Со следами уже старинного скандала, происшедшего двадцать семь лет тому назад, мне и теперь приходится встречаться, когда я попадаю в сохранившиеся чудом, в погребах, остатки того быта, который доминировал в конце века.
Но скандал, стрясшийся надо мною в 1902 году, когда мне было уже двадцать один год, — зрел не менее пятнадцати лет в моей сознательной, подпольной жизни; в это время к «Бореньке» относились преласково, потому что «Боренька» таил критическую работу своего сознания; он обглядывал быт верхов ученой интеллигенции, среди которой встречались имена европейской известности (были и люди крупного размаха в разрезе личной жизни); но социальный уровень коллектива, средняя его, был потрясающе низок, ниже даже других бытов, не имевших к науке прямого отношения; он строился на бытике квартирок, не управляемых последним словом науки, в нем раздававшемся; нет, часто вопреки этому слову он обставлялся знаками тирании той или иной грибоедовской «княгини Марьи Алексеевны»27, перед которой лебезил рой парок-профессорш и вытягивал за шиворот своих маститых мужей, дабы и они, привстав на цыпочки, в таком виде шли на поклон к «тирану».
И если вера иных из светил гуманности и прогресса была именно верой в прогресс, то фактически выявлялась вера в ином лозунге: «Верую в кошку серую».

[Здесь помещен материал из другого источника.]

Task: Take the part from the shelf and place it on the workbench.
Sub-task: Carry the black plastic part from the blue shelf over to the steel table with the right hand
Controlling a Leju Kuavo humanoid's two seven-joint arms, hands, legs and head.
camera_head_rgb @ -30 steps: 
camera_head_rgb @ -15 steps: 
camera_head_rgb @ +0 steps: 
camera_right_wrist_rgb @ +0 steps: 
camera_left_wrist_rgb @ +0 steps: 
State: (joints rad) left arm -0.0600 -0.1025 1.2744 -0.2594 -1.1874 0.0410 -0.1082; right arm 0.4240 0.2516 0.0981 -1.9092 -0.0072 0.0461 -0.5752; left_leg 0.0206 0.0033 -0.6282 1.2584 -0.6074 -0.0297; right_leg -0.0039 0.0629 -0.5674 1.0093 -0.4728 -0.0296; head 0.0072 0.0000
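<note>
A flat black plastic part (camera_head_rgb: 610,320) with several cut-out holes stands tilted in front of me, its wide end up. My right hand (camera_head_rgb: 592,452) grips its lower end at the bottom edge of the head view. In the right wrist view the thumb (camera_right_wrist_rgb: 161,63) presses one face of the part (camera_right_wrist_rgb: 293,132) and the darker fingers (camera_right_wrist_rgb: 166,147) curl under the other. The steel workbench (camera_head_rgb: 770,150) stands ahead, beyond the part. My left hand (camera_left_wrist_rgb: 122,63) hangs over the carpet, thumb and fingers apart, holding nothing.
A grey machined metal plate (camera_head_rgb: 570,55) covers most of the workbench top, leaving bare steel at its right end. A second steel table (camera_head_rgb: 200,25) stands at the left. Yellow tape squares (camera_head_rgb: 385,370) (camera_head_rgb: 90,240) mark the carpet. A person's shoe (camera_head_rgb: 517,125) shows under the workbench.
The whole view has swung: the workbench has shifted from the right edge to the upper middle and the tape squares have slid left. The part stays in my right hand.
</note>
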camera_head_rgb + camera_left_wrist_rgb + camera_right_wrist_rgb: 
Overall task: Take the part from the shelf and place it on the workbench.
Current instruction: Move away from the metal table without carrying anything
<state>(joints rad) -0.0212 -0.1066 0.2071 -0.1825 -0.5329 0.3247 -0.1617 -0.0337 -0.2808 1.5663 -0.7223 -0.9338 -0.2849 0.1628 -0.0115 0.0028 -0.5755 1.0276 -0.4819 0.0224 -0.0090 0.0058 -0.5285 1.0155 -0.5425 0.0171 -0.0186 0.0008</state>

И какой-нибудь серой, ободранной кошке, устанавливающей каноны квартирок, неслися с трепетом всякие дани.
Статика, предвзятость, рутина, пошлость, ограниченность кругозора, — вот что я вынес на рубеже двух столетий из быта жизни среднего московского профессора; и в средней средних растворялось не среднее.
Сколько слов о добром и вечном сыпалось вокруг меня; сеялись семена; я ими был засыпан. Среди кого я рос? У кого сидел на коленях? У Максима Ковалевского: сидел, и поражался мягкостью его живота; и я игрывал… под животом Янжула; Жуковский, Павлов, Усов, Стороженко, Анучин, Веселовский, Иванюков, Троицкий, Грот, Умов, Горожанкин, Зернов и прочие, прочие, прочие из стаи славной роились вокруг меня; не быт, а — «кладовая» с семенными мешками; но я, будучи «Боренькой», никак не мог развязать этих туго набитых семенами мешков; и весь перемазался пылью, их покрывающей; и эта пыль — быт квартир, в которых держались мешки с семенами; пыль была ужасна; «Танечке» на расстоянии подавалась горсточка зернышек; поживи она в кладовых, где держалось зерно, она, вероятно, не осталась бы… «Танечкой».